— To do —
Copy task. Retype the whole listing exactly, omitting any picture in it.
** Dataset extract follows **
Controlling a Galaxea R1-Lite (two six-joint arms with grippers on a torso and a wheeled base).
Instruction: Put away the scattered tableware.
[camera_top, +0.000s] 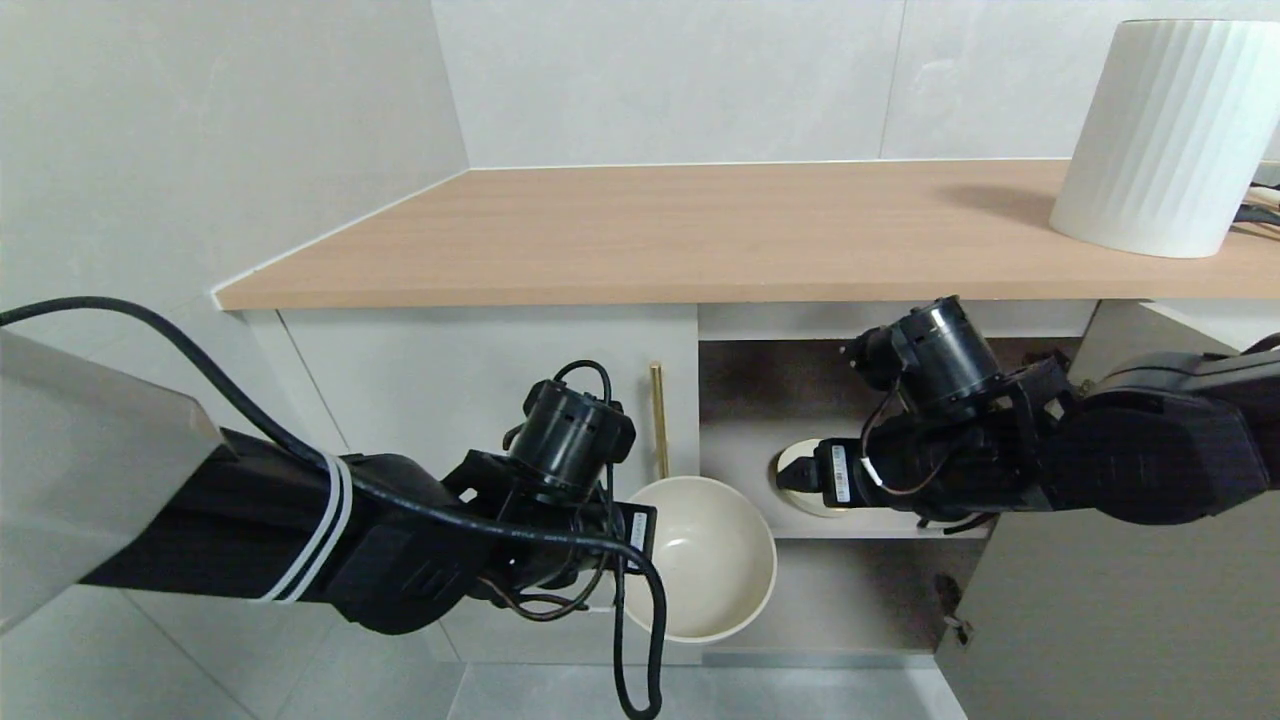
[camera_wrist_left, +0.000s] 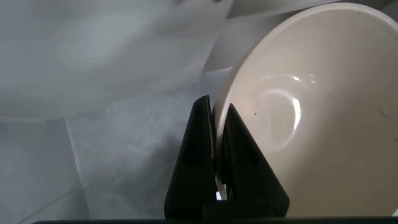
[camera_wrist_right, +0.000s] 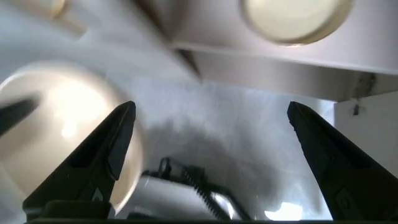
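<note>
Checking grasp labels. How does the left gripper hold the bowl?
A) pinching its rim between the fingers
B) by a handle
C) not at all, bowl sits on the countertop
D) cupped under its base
A: the left wrist view shows the left gripper shut on the bowl, its rim wedged between the two dark fingers.

wooden countertop (camera_top: 650, 230) bearing white ribbed container (camera_top: 1165, 130), cabinet shelf (camera_top: 735, 500) holding cream plate (camera_wrist_right: 297, 18)

Home kitchen, by look of it: wood-look countertop (camera_top: 700, 230) against pale tiled wall (camera_top: 680, 80), white cabinet door (camera_top: 450, 370) with brass handle (camera_top: 658, 420), open cupboard shelf (camera_top: 735, 485) holding dish (camera_top: 795, 468), cream bowl (camera_top: 710, 555) out front.
</note>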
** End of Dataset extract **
— Answer to this exercise —
Controlling a Galaxea R1-Lite (two six-joint arms with grippers on a torso and a wheeled base).
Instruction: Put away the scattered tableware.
[camera_top, +0.000s] 
[camera_wrist_left, +0.000s] 
[camera_wrist_right, +0.000s] 
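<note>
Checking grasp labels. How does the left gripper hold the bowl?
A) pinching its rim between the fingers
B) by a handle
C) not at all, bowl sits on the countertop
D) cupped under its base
A: the left wrist view shows the left gripper shut on the bowl, its rim wedged between the two dark fingers.

wooden countertop (camera_top: 650, 230) bearing white ribbed container (camera_top: 1165, 130), cabinet shelf (camera_top: 735, 500) holding cream plate (camera_wrist_right: 297, 18)

Home kitchen, by look of it: wood-look countertop (camera_top: 700, 230) against pale tiled wall (camera_top: 680, 80), white cabinet door (camera_top: 450, 370) with brass handle (camera_top: 658, 420), open cupboard shelf (camera_top: 735, 485) holding dish (camera_top: 795, 468), cream bowl (camera_top: 710, 555) out front.
</note>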

No more output is needed here.